# GOAL OF THE EXERCISE
The entries below should be output exactly as written.

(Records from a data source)
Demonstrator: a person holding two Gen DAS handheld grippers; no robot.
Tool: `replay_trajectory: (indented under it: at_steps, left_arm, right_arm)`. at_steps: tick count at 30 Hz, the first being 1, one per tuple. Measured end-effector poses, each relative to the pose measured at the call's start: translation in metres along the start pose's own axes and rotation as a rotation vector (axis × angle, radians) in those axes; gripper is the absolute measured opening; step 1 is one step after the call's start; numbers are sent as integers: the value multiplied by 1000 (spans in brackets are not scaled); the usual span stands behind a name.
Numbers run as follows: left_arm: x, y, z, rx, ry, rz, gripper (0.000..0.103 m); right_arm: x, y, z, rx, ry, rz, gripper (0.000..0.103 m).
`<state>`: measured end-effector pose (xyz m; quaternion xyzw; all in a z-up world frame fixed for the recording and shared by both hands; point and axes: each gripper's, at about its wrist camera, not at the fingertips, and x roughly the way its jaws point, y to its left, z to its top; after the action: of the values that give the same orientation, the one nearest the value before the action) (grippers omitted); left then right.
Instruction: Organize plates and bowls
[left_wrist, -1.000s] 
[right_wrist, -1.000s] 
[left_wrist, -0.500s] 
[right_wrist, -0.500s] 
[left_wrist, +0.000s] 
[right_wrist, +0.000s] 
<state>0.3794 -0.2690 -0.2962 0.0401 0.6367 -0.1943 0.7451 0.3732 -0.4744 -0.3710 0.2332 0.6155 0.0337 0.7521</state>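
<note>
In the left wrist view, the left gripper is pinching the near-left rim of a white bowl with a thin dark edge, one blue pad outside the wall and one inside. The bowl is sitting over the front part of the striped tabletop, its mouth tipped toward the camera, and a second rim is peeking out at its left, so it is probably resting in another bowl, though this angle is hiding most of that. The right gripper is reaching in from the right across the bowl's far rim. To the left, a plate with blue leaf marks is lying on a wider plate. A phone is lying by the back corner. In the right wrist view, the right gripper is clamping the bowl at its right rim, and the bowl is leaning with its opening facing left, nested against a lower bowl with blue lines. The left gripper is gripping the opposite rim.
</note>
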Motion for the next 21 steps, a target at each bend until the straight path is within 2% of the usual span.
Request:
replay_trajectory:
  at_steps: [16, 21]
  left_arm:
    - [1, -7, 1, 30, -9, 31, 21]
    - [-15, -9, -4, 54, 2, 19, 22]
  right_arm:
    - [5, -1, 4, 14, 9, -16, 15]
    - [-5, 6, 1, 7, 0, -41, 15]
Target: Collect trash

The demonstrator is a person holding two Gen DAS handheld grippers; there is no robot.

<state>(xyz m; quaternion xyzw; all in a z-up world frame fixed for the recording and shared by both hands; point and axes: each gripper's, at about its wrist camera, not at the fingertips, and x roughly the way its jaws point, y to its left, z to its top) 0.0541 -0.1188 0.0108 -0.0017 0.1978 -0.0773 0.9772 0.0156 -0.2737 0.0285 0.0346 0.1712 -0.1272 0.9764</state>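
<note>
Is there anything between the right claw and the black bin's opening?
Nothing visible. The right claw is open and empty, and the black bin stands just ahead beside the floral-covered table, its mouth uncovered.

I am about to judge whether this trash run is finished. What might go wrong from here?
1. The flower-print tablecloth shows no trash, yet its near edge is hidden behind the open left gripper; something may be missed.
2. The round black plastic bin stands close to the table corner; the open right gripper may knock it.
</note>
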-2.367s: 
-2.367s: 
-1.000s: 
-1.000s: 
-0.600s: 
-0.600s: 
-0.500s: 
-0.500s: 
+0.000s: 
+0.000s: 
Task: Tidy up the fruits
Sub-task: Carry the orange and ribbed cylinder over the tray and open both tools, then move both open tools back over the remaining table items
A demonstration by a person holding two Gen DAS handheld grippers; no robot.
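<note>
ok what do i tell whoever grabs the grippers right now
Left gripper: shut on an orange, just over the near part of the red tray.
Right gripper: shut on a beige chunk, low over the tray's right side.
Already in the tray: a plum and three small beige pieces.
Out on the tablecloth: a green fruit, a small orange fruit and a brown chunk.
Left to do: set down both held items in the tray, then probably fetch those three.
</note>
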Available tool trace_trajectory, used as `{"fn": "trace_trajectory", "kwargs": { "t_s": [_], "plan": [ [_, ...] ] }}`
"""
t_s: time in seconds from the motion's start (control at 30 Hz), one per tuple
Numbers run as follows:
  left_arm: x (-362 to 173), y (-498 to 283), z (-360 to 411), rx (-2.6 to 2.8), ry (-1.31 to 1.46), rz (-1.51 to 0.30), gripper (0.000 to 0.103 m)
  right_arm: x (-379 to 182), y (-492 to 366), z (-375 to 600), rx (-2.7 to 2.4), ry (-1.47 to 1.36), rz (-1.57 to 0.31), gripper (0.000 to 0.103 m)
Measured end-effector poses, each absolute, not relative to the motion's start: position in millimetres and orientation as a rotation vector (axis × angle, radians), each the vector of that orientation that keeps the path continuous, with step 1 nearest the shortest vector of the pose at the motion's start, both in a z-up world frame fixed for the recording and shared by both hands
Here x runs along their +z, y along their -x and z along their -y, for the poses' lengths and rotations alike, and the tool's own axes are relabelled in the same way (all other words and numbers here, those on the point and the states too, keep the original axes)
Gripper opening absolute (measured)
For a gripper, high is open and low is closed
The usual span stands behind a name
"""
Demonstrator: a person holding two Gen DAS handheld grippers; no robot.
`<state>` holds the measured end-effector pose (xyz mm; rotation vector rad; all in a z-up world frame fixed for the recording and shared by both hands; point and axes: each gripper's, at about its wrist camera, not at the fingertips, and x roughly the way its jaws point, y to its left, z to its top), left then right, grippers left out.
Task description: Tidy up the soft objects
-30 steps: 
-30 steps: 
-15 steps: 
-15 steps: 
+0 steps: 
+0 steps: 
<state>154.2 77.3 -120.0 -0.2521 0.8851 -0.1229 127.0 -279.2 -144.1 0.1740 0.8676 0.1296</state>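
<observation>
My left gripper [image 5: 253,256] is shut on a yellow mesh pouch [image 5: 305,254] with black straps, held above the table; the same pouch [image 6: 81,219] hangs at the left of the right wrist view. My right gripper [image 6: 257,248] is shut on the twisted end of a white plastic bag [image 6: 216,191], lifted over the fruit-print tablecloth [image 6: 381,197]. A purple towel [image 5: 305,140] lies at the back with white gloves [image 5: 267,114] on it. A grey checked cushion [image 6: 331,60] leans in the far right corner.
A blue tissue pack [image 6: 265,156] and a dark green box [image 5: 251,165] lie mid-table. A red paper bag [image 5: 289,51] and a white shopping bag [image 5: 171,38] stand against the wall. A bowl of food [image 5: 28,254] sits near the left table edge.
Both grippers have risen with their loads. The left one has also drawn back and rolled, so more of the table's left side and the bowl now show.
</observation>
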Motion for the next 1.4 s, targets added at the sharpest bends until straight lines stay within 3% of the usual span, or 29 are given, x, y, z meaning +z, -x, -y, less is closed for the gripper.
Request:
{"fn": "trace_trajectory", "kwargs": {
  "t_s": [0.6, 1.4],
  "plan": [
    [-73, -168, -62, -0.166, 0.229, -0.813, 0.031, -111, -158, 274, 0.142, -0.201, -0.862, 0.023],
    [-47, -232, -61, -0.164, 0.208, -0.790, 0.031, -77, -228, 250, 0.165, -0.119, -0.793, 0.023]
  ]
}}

# SOLUTION FOR THIS PROBLEM
Demonstrator: a person holding two Gen DAS handheld grippers; no robot.
Tool: `replay_trajectory: (indented under it: at_steps, left_arm, right_arm)`. at_steps: tick count at 30 Hz, the first being 1, one per tuple. Measured end-effector poses, each relative to the pose measured at the call's start: translation in metres along the start pose's own axes and rotation as a rotation vector (axis × angle, radians) in those axes; gripper is the absolute measured opening; step 1 is one step after the call's start; numbers are sent as integers: the value multiplied by 1000 (spans in brackets are not scaled); the usual span stands behind a name.
Numbers run as follows: left_arm: x, y, z, rx, ry, rz, gripper (0.000..0.103 m); right_arm: x, y, z, rx, ry, rz, gripper (0.000..0.103 m).
`<state>`: measured end-effector pose (xyz m; quaternion xyzw; all in a z-up world frame fixed for the recording and shared by both hands; point and axes: each gripper's, at about its wrist camera, not at the fingertips, and x roughly the way its jaws point, y to its left, z to its top; after the action: of the values that give the same orientation, the one nearest the value before the action) (grippers omitted); left then right.
Instruction: Organize plates and bowls
[left_wrist, -1.000s] 
[right_wrist, -1.000s] 
[left_wrist, -0.500s] 
[right_wrist, -0.500s] 
[left_wrist, +0.000s] 
[right_wrist, +0.000s] 
<state>0.3794 -0.2690 -0.2962 0.0401 0.6367 -0.1943 0.7451 0.3732 -0.4744 -0.3710 0.2332 0.6155 0.0337 0.7521</state>
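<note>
In the left wrist view, the left gripper is pinching the near-left rim of a white bowl with a thin dark edge, one blue pad outside the wall and one inside. The bowl is sitting over the front part of the striped tabletop, its mouth tipped toward the camera, and a second rim is peeking out at its left, so it is probably resting in another bowl, though this angle is hiding most of that. The right gripper is reaching in from the right across the bowl's far rim. To the left, a plate with blue leaf marks is lying on a wider plate. A phone is lying by the back corner. In the right wrist view, the right gripper is clamping the bowl at its right rim, and the bowl is leaning with its opening facing left, nested against a lower bowl with blue lines. The left gripper is gripping the opposite rim.
</note>
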Motion for the next 21 steps, a target at each bend until the straight path is within 2% of the usual span.
Request:
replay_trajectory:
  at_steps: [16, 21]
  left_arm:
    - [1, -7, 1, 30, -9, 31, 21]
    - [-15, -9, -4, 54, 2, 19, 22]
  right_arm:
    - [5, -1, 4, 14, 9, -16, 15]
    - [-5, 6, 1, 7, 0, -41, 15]
Target: Collect trash

The demonstrator is a person holding two Gen DAS handheld grippers; there is no robot.

<state>(xyz m; quaternion xyzw; all in a z-up world frame fixed for the recording and shared by both hands; point and axes: each gripper's, at about its wrist camera, not at the fingertips, and x roughly the way its jaws point, y to its left, z to its top) 0.0541 -0.1188 0.0108 -0.0017 0.1978 -0.0773 0.9772 0.0156 -0.2737 0.0285 0.0346 0.1712 -0.1272 0.9764</state>
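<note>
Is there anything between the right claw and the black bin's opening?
Nothing visible. The right claw is open and empty, and the black bin stands just ahead beside the floral-covered table, its mouth uncovered.

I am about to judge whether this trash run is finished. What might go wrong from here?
1. The flower-print tablecloth shows no trash, yet its near edge is hidden behind the open left gripper; something may be missed.
2. The round black plastic bin stands close to the table corner; the open right gripper may knock it.
</note>
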-2.367s: 
-2.367s: 
-1.000s: 
-1.000s: 
-0.600s: 
-0.600s: 
-0.500s: 
-0.500s: 
+0.000s: 
+0.000s: 
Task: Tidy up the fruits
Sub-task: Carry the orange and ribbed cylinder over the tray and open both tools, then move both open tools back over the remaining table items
A demonstration by a person holding two Gen DAS handheld grippers; no robot.
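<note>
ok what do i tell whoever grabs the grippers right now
Left gripper: shut on an orange, just over the near part of the red tray.
Right gripper: shut on a beige chunk, low over the tray's right side.
Already in the tray: a plum and three small beige pieces.
Out on the tablecloth: a green fruit, a small orange fruit and a brown chunk.
Left to do: set down both held items in the tray, then probably fetch those three.
</note>
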Available tool trace_trajectory, used as `{"fn": "trace_trajectory", "kwargs": { "t_s": [_], "plan": [ [_, ...] ] }}`
"""
t_s: time in seconds from the motion's start (control at 30 Hz), one per tuple
Numbers run as follows:
  left_arm: x (-362 to 173), y (-498 to 283), z (-360 to 411), rx (-2.6 to 2.8), ry (-1.31 to 1.46), rz (-1.51 to 0.30), gripper (0.000 to 0.103 m)
  right_arm: x (-379 to 182), y (-492 to 366), z (-375 to 600), rx (-2.7 to 2.4), ry (-1.47 to 1.36), rz (-1.57 to 0.31), gripper (0.000 to 0.103 m)
Measured end-effector poses, each absolute, not relative to the motion's start: position in millimetres and orientation as a rotation vector (axis × angle, radians), each the vector of that orientation that keeps the path continuous, with step 1 nearest the shortest vector of the pose at the motion's start, both in a z-up world frame fixed for the recording and shared by both hands
Here x runs along their +z, y along their -x and z along their -y, for the poses' lengths and rotations alike, and the tool's own axes are relabelled in the same way (all other words and numbers here, those on the point and the states too, keep the original axes)
Gripper opening absolute (measured)
For a gripper, high is open and low is closed
The usual span stands behind a name
"""
Demonstrator: a person holding two Gen DAS handheld grippers; no robot.
`<state>` holds the measured end-effector pose (xyz mm; rotation vector rad; all in a z-up world frame fixed for the recording and shared by both hands; point and axes: each gripper's, at about its wrist camera, not at the fingertips, and x roughly the way its jaws point, y to its left, z to its top), left then right, grippers left out.
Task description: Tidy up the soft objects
-30 steps: 
-30 steps: 
-15 steps: 
-15 steps: 
+0 steps: 
+0 steps: 
<state>154.2 77.3 -120.0 -0.2521 0.8851 -0.1229 127.0 -279.2 -144.1 0.1740 0.8676 0.1296</state>
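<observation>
My left gripper [image 5: 253,256] is shut on a yellow mesh pouch [image 5: 305,254] with black straps, held above the table; the same pouch [image 6: 81,219] hangs at the left of the right wrist view. My right gripper [image 6: 257,248] is shut on the twisted end of a white plastic bag [image 6: 216,191], lifted over the fruit-print tablecloth [image 6: 381,197]. A purple towel [image 5: 305,140] lies at the back with white gloves [image 5: 267,114] on it. A grey checked cushion [image 6: 331,60] leans in the far right corner.
A blue tissue pack [image 6: 265,156] and a dark green box [image 5: 251,165] lie mid-table. A red paper bag [image 5: 289,51] and a white shopping bag [image 5: 171,38] stand against the wall. A bowl of food [image 5: 28,254] sits near the left table edge.
Both grippers have risen with their loads. The left one has also drawn back and rolled, so more of the table's left side and the bowl now show.
</observation>
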Motion for the next 1.4 s, targets added at the sharpest bends until straight lines stay within 3% of the usual span, or 29 are given, x, y, z meaning +z, -x, -y, less is closed for the gripper.
Request:
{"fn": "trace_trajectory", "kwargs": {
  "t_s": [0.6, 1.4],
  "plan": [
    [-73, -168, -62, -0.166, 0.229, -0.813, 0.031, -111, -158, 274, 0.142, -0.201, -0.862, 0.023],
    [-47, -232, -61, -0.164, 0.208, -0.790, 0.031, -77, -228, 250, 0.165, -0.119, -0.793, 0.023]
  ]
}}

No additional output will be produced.